::: SOURCE RECORDS :::
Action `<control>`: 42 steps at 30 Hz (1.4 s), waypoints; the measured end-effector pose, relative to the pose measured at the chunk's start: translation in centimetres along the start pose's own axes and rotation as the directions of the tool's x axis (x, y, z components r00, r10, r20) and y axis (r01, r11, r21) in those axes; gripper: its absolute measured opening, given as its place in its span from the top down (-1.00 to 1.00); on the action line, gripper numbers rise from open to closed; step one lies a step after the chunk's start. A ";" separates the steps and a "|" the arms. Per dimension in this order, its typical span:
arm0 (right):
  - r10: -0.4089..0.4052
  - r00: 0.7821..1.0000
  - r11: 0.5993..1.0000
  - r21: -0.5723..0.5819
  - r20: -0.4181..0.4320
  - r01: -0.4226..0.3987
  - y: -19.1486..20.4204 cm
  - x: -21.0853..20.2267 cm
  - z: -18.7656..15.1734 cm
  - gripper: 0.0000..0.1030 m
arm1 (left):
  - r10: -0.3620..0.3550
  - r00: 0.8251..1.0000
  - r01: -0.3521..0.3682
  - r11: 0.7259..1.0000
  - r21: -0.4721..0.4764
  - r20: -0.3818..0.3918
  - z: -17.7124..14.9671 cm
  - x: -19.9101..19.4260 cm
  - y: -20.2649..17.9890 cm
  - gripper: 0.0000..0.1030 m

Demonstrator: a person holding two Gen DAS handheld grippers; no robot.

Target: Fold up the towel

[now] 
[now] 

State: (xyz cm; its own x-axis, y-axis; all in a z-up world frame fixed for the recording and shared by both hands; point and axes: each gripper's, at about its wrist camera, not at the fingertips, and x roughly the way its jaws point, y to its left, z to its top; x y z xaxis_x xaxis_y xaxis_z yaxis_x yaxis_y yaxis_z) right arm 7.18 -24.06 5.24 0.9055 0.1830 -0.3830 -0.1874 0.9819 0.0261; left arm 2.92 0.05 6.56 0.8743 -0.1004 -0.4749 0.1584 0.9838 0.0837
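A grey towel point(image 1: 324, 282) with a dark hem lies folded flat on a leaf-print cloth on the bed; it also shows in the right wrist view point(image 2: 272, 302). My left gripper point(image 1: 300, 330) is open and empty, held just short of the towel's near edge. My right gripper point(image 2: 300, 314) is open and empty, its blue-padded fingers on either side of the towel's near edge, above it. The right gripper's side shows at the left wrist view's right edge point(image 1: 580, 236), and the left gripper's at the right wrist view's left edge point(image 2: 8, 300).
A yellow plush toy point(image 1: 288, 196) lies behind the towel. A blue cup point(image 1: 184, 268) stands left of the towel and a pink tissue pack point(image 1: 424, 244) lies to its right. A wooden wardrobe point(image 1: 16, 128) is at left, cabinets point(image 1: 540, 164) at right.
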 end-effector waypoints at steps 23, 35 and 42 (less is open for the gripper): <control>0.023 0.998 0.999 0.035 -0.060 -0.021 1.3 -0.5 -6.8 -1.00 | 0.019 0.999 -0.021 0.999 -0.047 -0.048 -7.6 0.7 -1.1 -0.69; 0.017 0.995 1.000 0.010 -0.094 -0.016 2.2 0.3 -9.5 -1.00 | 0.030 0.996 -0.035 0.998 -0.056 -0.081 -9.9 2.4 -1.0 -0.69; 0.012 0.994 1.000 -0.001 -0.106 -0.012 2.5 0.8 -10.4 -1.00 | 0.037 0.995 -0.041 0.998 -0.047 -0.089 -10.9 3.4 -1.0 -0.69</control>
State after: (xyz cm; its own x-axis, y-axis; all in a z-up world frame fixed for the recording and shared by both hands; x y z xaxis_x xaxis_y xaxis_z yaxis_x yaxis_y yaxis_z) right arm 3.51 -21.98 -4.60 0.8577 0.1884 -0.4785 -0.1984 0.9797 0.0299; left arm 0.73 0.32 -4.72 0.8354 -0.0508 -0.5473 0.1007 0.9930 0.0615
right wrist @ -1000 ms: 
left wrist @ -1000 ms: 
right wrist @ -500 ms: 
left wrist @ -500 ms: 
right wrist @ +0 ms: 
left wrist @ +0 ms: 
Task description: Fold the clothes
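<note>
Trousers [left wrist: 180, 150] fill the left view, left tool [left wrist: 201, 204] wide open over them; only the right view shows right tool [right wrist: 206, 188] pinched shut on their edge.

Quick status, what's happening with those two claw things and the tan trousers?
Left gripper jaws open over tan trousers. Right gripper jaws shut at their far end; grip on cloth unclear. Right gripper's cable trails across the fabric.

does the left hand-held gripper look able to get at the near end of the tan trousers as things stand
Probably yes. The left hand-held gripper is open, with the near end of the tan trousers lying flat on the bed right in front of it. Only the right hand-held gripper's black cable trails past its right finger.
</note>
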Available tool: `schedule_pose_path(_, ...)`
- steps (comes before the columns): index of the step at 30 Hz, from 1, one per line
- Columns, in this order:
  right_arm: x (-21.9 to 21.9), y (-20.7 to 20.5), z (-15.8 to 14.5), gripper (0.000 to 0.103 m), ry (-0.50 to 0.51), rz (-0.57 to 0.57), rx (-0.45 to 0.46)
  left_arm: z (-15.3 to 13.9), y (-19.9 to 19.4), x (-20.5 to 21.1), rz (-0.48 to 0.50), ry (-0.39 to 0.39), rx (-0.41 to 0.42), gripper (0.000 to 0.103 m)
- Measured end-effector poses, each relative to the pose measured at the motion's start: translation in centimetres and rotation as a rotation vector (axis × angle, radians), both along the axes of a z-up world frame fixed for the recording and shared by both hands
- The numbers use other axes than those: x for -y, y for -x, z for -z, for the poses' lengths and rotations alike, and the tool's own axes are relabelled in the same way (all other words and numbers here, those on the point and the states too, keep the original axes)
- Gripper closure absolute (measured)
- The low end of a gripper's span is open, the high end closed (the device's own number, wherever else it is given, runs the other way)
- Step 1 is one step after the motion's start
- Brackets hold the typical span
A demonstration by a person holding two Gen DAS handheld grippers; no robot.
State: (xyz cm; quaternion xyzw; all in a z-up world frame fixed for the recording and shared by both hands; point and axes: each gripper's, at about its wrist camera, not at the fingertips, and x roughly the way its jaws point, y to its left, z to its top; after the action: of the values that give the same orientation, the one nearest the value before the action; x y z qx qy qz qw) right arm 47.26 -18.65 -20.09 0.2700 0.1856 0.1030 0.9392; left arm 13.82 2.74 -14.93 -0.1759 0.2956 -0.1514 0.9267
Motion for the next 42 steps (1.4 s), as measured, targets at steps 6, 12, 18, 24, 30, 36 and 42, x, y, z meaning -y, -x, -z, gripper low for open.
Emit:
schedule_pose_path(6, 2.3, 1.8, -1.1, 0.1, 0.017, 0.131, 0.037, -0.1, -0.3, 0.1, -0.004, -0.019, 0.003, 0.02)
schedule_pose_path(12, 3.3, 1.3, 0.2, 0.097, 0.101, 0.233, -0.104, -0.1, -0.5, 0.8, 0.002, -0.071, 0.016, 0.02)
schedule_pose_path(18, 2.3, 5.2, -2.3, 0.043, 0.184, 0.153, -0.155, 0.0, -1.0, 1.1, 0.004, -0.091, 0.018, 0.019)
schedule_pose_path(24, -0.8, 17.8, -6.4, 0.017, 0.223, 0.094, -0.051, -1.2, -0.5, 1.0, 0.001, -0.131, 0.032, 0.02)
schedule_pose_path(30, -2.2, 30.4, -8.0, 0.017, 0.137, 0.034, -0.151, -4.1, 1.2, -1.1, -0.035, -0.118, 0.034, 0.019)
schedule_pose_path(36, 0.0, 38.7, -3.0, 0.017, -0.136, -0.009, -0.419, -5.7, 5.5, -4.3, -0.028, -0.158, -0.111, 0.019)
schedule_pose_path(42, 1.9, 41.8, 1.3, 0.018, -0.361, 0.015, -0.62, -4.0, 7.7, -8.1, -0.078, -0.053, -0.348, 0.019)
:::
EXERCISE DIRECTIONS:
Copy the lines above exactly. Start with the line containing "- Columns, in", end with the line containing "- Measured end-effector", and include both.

RESPONSE BELOW:
- Columns, in this order:
  right_arm: x (-21.9 to 21.9), y (-20.7 to 20.5), z (-15.8 to 14.5), gripper (0.000 to 0.103 m), ry (-0.50 to 0.51), rz (-0.57 to 0.57), rx (-0.45 to 0.46)
  left_arm: z (-15.3 to 13.9), y (-19.9 to 19.4), x (-20.5 to 21.1), rz (-0.48 to 0.50), ry (-0.39 to 0.39), rx (-0.41 to 0.42), gripper (0.000 to 0.103 m)
- Measured end-effector poses, each relative to the pose measured at the motion's start: translation in centimetres and rotation as a rotation vector (axis × angle, radians), both along the axes of a z-up world frame fixed for the recording and shared by both hands

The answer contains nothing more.